A study at NASA’s Johnson Space Centre showed that the use of a vibration platform during exercise squats made muscles work more, but it didn’t look at whether vibration makes athletes run faster or jump higher.
“Vibration works … but we’re still trying to figure out how to use it best and I think we’re a number of years away before we do that,” said Bill Amonette, one of the study authors and a fitness expert at the University of Houston-Clear Lake. “I think we have to be cautious of some of the claims. … With aggressive marketing, sometimes they claim things that aren’t necessarily true.”
Some researchers are also concerned that high-amplitude vibration can be dangerous over time since it can send jarring waves throughout the body, said Andrew Abercromby, another researcher at Johnson Space Centre.
“I believe, and I think quite a few other people believe, the jury is still out on it,” Crumby said.
Clinton Rubin, a biomedical engineering professor at State University of New York at Stony Brook, said he has asked Power Plate to stop citing his research in its promotional materials.
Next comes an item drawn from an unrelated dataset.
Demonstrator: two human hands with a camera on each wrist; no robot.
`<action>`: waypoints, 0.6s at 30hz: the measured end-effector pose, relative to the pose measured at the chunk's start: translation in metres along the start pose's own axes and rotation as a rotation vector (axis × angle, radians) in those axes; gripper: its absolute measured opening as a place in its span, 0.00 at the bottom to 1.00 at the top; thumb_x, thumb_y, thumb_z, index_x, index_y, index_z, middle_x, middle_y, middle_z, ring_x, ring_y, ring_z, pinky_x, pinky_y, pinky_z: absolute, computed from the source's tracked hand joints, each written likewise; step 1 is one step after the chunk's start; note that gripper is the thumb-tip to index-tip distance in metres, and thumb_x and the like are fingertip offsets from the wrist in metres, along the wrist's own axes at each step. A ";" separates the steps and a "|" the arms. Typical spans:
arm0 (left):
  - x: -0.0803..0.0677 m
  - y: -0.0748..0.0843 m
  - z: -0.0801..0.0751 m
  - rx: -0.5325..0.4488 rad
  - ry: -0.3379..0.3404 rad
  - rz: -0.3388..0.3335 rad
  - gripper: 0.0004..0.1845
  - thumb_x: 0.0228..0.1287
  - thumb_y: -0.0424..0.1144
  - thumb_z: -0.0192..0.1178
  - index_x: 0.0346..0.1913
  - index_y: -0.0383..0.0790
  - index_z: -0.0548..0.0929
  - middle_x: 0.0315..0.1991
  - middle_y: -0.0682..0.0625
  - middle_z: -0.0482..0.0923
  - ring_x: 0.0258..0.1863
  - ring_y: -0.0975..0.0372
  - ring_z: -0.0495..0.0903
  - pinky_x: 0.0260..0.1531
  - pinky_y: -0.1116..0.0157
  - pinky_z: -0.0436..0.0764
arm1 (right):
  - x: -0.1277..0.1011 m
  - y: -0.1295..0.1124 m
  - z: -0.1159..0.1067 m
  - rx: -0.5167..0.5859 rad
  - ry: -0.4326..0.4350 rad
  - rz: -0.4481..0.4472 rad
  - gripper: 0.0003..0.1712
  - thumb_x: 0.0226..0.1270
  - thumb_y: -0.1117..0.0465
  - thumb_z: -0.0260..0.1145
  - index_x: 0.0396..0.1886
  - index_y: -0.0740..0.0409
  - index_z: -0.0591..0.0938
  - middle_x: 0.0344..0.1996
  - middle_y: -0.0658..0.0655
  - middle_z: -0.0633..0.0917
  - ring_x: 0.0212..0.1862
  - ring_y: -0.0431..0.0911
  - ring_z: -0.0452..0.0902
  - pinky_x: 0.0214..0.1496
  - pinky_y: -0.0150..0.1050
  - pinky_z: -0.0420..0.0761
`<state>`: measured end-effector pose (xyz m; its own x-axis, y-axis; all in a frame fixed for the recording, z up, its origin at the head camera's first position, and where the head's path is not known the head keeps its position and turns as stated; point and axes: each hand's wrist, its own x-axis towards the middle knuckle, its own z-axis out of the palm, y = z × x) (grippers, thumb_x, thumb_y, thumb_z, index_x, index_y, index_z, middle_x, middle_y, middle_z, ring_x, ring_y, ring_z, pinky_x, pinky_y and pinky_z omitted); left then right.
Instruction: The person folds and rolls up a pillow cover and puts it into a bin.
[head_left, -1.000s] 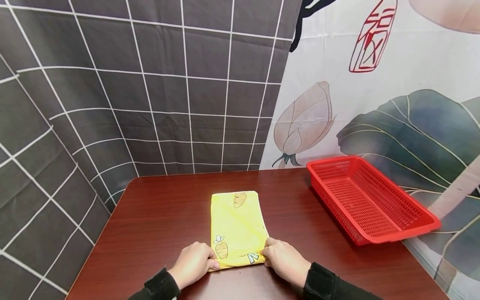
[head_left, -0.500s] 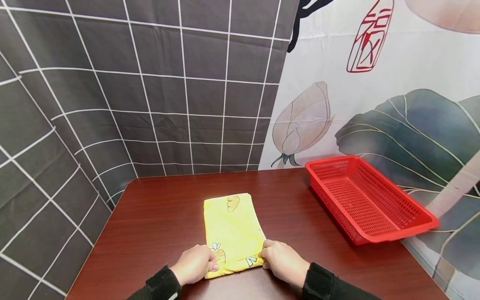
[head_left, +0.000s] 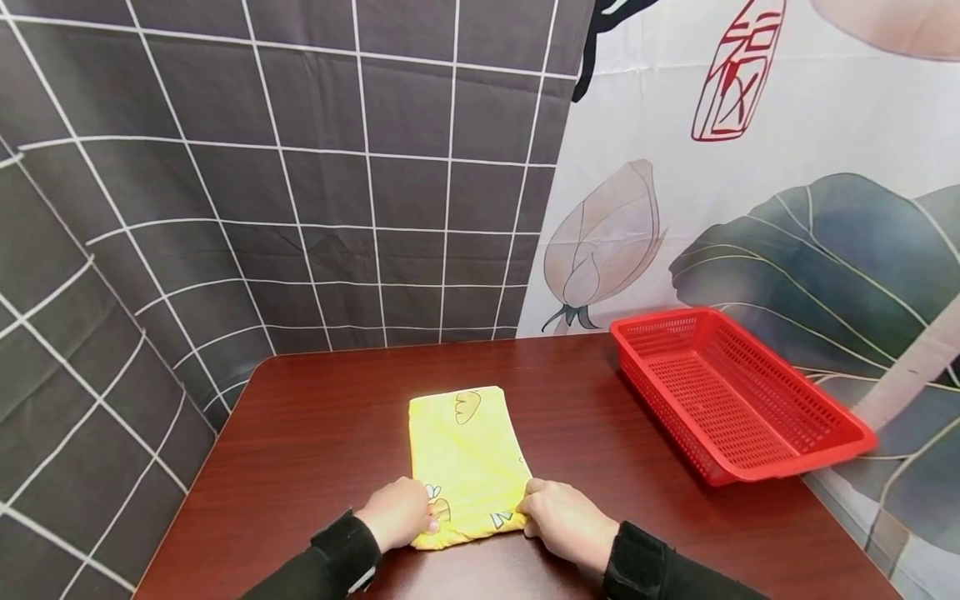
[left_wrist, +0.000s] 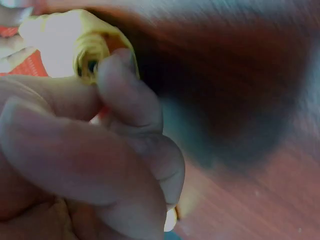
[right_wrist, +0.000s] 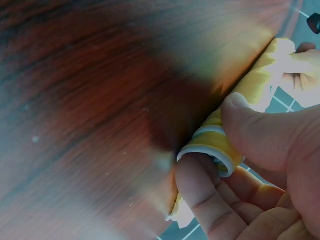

His work has led to a vibration device before the Food and Drug Administration approval for prevention and reversal of bone loss from osteoporosis, but that device uses much gentler vibrations than Power Plate, Rubin said.
He believes the Power Plate’s vibration levels could cause low back pain, cartilage damage, blurred vision, hearing loss and even brain damage.
“I think they are cavalier in dismissing the dangers of chronic exposure,” he said. “I’m a scientist. I worry that people are going to use this device based on a misrepresentation of science.”